Tuesday, June 14, 2011

Chapter 3 Musical Sound: Section 3.1 (3.1.1-3.1.4)

The purpose of Chapter 3 is to familiarize the readers who do not have a decent music background, me, for example, with the concepts of frequency and pitch, tones and notes, duration, score, time signature, intervals, scales, octaves, major and minor keys, fundamentals and partials, harmonics, timbre and so on, and to facilitate the readers to learn the language of understanding music as a foundation for the subsequent chapters. I assume I am the only one in this room that does not know how to read the Western musical notations. I am quite nervous that whether I can pick it up in one week.

· 3.1 Concepts

3.1.1 Context

This part declares the purpose of this chapter, the importance of learning the common vocabulary of music. This part did not exist in Chapter 2, which pretty much directly jumps into the topic and starts explaining the basic concept. As the context is included in this chapter, a brief introduction on how section 3.1 is organized would help the readers to sort through the relations among all the terms covered in this chapter.

3.1.2 Tones and Notes

The example that piccolo has higher fundamental frequencies than those of a flue and thus it is higher pitched closely bonds fundamental frequencies and pitches together. However, I guess most readers might have the expectation to know WHY. A sentence/clause explains the relation between the shape of flute and the frequencies of its tones might solve the problem. Actually this might be a good example to put in Chapter 2. Later when sharp and flat are first introduced on page 3, it says each black key can be called by one of two names and gives an example. This may raise readers’ question. It might be better to say they are musically different. The example given below Figure 3.2 Piano or MIDI keyboard makes me feel a little bit unorganized. It talks about middle C, and then jumps to “the standard reference point for tuning a piano is the A above middle C” and starts talking about the frequency of 440Hz and 880Hz, which we just talked about at the end of last page. I am wondering if there is a way to combine this part the one that talks about octave, last paragraph on page 2, together in some way. At the very end of 3.1.2, it talks about accidentals, which we already mentioned earlier. As this paragraph is kind of short and sudden, it wouldn’t hurt to move it up to the middle of last page where we talked about the black keys and sharp and flat for the first time to make this section more organized.

Minor Errors:

- In the beginning sentence of the 4th paragraph of 3.1.2 on page 2, it says “as described in Chapter 1, tones…” which actually should be Chapter 2 now.

- Most of the accidentals in this chapter are not superscript, but that of the D flat in the middle of page 3 is. It might be good to keep consistent.
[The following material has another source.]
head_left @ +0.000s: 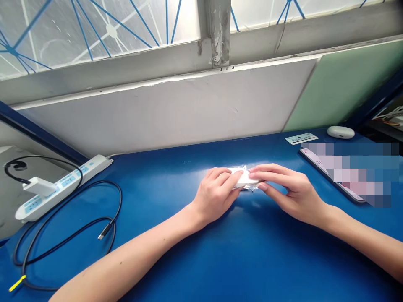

- On top of page 4, equation 3.1, the bar of the square root sign goes too long/ it should not go all the way over the wavy equal sign.

3.1.3 Music versus Noise

This section is about how music different from other sound, such as noise. I am confused when it says “sounds that are combinations of harmonic frequencies make patters that are pleasing,” in fact, however, C, E, and G are not harmonic to each other as defined. I also found the last sentence on page 5, “these physical properties result in instrument having a characteristic range of frequencies and harmonic”, wasn’t very clear. Isn’t timbre something that is not related to the pitches but anything else? Different instruments do have distinct timbre, but not necessarily range of frequencies. The amplitude envelope part is easy to follow.

I do wonder why we didn’t put this part at the beginning of this chapter so that we won’t jump from a specific topic on tones and notes to a broader one on music or even sound in general, and then back to another specific theoretical topic in 3.1.4 Scales.

3.1.4 Scales

Overall this section is not difficult to understand except the pentatonic scales, but hard to follow up. I did not find the technical names for the notes on a diatonic scale very helpful since we never really used it later anyway. The table for the pattern of whole and half steps for various scales is quite intimidating, but with the help of the Scale Generator, it is much better. I still need some time to familiarize with the material covered.

- Max Demo: Scale Generator

This learning supplement is awesome! It must be very helpful for readers who are new to piano keyboard. Under programming mode it is even more exciting. Now I found why we used the patterns such as 2212221 to play.